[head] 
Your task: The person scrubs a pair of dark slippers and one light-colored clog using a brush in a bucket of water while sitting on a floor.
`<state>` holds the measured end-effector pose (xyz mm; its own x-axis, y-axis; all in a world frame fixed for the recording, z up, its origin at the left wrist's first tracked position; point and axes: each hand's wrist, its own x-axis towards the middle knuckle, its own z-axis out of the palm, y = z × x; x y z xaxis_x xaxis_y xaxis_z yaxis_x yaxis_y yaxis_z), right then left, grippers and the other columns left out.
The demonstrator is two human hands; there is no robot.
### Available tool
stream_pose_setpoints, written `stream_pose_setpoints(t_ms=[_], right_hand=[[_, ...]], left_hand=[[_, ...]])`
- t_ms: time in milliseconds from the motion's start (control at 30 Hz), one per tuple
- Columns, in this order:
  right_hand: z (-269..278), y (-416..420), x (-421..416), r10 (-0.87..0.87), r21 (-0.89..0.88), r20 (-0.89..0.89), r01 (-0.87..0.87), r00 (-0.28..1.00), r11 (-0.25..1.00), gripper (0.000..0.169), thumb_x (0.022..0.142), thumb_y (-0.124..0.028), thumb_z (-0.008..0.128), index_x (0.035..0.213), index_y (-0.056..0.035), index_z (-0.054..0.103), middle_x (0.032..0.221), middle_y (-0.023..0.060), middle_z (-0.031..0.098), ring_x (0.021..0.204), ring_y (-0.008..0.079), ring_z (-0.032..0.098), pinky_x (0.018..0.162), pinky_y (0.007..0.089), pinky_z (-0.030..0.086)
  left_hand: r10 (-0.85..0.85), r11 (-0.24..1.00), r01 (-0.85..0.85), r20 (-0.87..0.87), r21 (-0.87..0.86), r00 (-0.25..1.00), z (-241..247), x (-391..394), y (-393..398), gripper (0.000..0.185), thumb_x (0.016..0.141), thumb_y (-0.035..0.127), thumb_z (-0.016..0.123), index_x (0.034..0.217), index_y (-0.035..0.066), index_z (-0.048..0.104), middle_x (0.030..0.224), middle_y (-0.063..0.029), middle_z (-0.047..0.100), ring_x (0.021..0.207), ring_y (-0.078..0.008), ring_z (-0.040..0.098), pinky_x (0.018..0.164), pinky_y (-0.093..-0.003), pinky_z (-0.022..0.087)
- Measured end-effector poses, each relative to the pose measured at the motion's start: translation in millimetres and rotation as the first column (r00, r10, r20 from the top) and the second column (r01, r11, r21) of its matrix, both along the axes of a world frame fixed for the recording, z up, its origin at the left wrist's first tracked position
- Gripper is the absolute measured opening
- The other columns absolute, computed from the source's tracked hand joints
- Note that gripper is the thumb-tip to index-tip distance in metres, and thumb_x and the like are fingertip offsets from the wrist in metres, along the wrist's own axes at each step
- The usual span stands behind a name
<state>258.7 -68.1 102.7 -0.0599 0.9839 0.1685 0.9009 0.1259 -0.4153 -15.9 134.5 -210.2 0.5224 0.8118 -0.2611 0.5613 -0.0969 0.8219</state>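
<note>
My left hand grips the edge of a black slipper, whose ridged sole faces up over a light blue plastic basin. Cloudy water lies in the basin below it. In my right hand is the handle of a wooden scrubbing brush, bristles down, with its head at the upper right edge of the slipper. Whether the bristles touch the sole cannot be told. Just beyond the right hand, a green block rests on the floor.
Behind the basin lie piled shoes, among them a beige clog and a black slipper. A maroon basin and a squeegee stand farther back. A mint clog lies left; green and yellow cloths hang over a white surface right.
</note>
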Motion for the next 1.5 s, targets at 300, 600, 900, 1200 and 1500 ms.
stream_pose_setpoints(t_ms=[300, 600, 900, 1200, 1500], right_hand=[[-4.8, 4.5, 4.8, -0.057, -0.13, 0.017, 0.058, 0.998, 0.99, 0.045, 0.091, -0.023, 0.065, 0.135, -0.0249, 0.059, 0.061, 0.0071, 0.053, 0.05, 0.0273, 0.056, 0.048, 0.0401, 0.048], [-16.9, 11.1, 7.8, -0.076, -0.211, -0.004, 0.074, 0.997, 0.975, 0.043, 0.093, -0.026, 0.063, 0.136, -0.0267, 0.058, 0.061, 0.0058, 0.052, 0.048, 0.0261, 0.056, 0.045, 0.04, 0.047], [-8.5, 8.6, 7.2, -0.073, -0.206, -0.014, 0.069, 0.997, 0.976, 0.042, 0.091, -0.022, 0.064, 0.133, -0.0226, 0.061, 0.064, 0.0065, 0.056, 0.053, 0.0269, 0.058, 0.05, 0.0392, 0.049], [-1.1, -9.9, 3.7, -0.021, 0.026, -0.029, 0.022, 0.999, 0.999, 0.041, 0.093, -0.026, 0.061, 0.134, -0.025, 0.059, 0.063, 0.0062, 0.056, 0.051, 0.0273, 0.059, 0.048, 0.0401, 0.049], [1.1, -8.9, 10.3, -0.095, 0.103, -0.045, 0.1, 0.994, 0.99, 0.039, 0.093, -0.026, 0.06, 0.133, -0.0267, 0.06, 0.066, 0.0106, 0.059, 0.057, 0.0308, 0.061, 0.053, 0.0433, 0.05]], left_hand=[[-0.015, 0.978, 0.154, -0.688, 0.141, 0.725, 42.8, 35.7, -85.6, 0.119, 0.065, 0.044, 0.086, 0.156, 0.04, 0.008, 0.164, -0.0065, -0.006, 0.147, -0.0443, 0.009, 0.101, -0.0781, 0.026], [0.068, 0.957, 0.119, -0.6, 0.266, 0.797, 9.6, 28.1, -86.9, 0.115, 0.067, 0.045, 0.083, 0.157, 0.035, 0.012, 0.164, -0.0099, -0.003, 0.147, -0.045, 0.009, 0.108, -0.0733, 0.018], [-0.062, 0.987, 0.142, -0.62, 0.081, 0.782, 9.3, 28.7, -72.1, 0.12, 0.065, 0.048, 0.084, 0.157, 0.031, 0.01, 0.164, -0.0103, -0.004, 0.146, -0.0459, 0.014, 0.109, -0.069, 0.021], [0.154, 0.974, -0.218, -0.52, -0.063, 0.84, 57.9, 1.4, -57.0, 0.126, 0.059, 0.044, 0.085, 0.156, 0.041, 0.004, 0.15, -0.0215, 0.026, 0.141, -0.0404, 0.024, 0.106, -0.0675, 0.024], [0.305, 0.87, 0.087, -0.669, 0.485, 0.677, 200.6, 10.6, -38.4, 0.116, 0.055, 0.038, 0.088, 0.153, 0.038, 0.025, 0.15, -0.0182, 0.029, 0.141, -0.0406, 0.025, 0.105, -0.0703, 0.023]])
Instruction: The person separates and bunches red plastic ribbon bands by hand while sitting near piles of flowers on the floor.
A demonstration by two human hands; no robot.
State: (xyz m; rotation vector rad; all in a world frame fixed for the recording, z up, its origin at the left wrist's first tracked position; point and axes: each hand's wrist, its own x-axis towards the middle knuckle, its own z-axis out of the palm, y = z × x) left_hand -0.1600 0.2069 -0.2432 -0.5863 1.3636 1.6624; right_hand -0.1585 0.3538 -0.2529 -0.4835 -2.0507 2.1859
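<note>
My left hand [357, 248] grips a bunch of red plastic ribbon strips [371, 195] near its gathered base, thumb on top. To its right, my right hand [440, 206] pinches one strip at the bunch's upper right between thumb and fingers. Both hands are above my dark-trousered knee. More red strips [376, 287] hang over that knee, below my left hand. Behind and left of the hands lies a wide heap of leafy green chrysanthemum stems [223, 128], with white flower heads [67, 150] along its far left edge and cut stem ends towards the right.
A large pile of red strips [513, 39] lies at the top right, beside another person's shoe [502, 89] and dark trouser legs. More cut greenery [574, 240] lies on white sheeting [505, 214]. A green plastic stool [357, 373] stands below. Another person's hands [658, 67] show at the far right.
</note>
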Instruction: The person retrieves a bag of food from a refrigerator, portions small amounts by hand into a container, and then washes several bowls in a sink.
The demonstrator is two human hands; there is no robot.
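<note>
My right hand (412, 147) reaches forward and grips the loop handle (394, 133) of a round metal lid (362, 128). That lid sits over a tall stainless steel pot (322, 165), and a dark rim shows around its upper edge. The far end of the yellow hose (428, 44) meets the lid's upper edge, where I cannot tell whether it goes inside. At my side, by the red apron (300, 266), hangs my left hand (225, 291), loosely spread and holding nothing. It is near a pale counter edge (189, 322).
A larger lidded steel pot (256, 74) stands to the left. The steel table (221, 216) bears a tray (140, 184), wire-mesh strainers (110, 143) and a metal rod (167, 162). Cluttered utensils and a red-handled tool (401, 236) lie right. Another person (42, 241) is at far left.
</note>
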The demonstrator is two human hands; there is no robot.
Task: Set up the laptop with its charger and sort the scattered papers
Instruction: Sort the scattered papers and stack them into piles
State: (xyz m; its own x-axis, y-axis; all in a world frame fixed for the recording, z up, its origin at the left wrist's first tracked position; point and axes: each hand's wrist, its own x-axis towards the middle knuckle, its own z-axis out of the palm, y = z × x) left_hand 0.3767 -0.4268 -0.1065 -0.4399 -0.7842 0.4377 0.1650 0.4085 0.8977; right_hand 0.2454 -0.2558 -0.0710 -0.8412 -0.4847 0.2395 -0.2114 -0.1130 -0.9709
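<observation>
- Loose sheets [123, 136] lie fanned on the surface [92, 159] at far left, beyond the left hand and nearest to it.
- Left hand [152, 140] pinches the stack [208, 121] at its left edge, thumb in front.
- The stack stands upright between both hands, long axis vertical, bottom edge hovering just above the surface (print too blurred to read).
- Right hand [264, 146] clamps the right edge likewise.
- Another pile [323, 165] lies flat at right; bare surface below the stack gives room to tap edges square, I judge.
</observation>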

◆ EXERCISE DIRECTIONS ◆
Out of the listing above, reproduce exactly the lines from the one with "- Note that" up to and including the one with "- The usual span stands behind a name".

◆ ANSWER BOX ◆
- Note that gripper is the thumb-tip to index-tip distance in metres, and thumb_x and the like are fingertip offsets from the wrist in metres, along the wrist's own axes at each step
- The usual span stands behind a name

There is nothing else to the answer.